_What is being asked:_
Both the line below containing "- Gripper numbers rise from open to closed" and the line containing "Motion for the", along with every line between them, should be repeated exactly; no other line belongs in the answer.

━━ Data provided

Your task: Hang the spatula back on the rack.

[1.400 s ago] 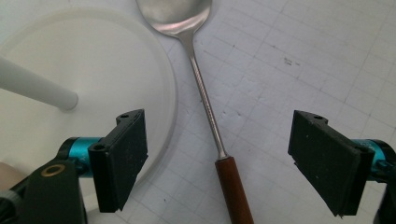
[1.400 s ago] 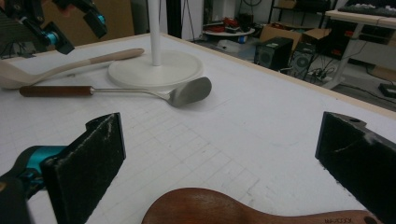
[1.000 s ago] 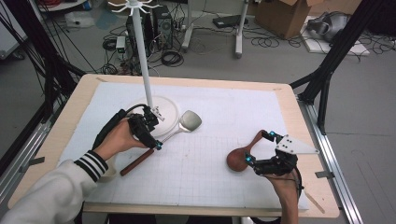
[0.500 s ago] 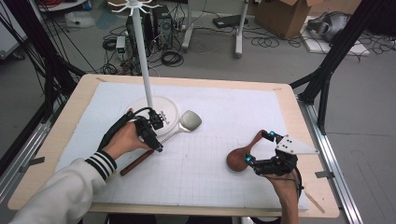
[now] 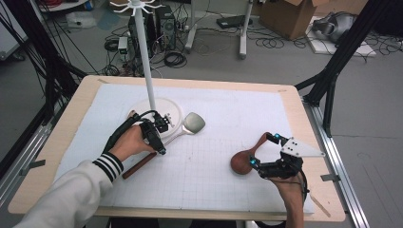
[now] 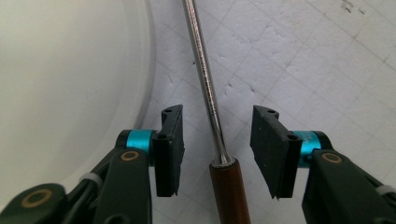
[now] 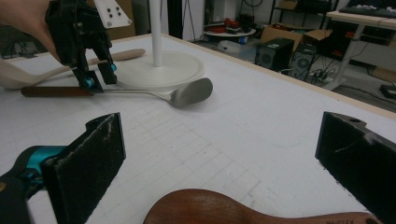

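Two tools lie on your desk. Your left hand-held gripper has come down over the metal spatula, just beside the white round base of the stand. Its jaws have just been closing, but the pads do not touch the thin metal stem yet, so it is open, with the stem and the brown handle end between them. Your right hand-held gripper is open too, wide over the wooden spoon, which rests flat on the desk near the right side
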Demonstrator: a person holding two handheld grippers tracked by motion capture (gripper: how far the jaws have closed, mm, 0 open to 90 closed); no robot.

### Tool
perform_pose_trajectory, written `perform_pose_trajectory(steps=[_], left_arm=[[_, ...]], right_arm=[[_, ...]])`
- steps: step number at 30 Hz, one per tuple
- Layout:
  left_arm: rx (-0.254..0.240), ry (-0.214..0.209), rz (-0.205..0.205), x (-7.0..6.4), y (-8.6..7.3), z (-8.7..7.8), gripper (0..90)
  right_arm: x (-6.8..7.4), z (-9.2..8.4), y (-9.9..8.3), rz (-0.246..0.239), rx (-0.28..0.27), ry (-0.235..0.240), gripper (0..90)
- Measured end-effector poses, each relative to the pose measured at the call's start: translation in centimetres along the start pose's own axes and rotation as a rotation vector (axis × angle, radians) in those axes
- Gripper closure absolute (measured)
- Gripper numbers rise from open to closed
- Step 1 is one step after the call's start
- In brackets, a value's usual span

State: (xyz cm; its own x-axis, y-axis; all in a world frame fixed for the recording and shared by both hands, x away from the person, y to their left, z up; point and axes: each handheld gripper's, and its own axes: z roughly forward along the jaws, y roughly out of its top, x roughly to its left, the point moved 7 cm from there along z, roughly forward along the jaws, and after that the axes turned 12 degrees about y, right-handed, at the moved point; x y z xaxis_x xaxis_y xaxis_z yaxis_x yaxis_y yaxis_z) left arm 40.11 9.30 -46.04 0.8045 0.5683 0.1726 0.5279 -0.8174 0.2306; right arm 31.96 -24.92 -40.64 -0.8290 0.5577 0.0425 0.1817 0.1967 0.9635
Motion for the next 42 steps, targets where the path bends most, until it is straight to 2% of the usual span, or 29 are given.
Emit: perform_pose_trajectory(steps=[7, 25, 37, 40, 41, 42], left_arm=[[0.025, -0.003, -0.008, -0.20, -0.05, 0.23, 64.2], [0.055, 0.003, -0.015, -0.17, -0.10, 0.65, 77.0], [0.073, -0.009, -0.035, -0.18, -0.13, 0.82, 80.4], [0.071, 0.000, -0.030, 0.10, -0.21, 0.84, 81.4], [0.073, 0.007, -0.035, 0.25, -0.28, 0.81, 82.2], [0.069, 0.025, -0.021, 0.55, -0.40, 0.82, 83.4]], right_arm=[[-0.03, 0.05, 0.00, -0.007, 0.000, 0.001, 0.5], [-0.11, 0.21, -0.15, -0.005, 0.009, -0.002, 0.5], [-0.10, 0.14, -0.13, -0.001, 0.006, -0.004, 0.5], [-0.15, 0.11, -0.14, 0.002, 0.007, -0.010, 0.5], [-0.15, 0.11, -0.13, -0.001, 0.006, -0.008, 0.5], [-0.15, 0.08, -0.13, -0.002, 0.007, -0.008, 0.5]])
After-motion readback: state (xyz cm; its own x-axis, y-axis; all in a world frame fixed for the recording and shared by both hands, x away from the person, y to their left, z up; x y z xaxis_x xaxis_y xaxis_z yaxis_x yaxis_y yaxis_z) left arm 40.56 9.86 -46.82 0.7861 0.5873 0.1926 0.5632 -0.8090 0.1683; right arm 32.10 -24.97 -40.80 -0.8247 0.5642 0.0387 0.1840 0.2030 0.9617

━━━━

_Response to this exercise:_
- Gripper numbers rise from open to closed
- Step 1 is one step after the call's start
- In brackets, a value's usual span

State: (xyz cm; its own x-axis, y-axis; all in a world frame fixed for the recording and shared by both hands, x away from the person, y to their left, z up; point and axes: each handheld gripper's, and its own axes: z roughly forward along the jaws, y roughly out of its top, x roughly to its left, the point moved 7 cm from there along z, roughly forward along the jaws, and after that the axes turned 12 degrees about y, right-handed, at the moved point; x y z xaxis_x xaxis_y xaxis_z yaxis_x yaxis_y yaxis_z) left arm 40.11 9.30 -46.04 0.8045 0.5683 0.1726 0.5279 -0.8174 0.2306; right arm 31.96 -24.92 -40.64 -0.8290 0.5577 0.0425 0.1817 0.1967 0.9635
Motion for the next 42 steps, targets where the path bends most, until it is straight to 2% of the usual span, or 29 are given.

That concludes the exercise.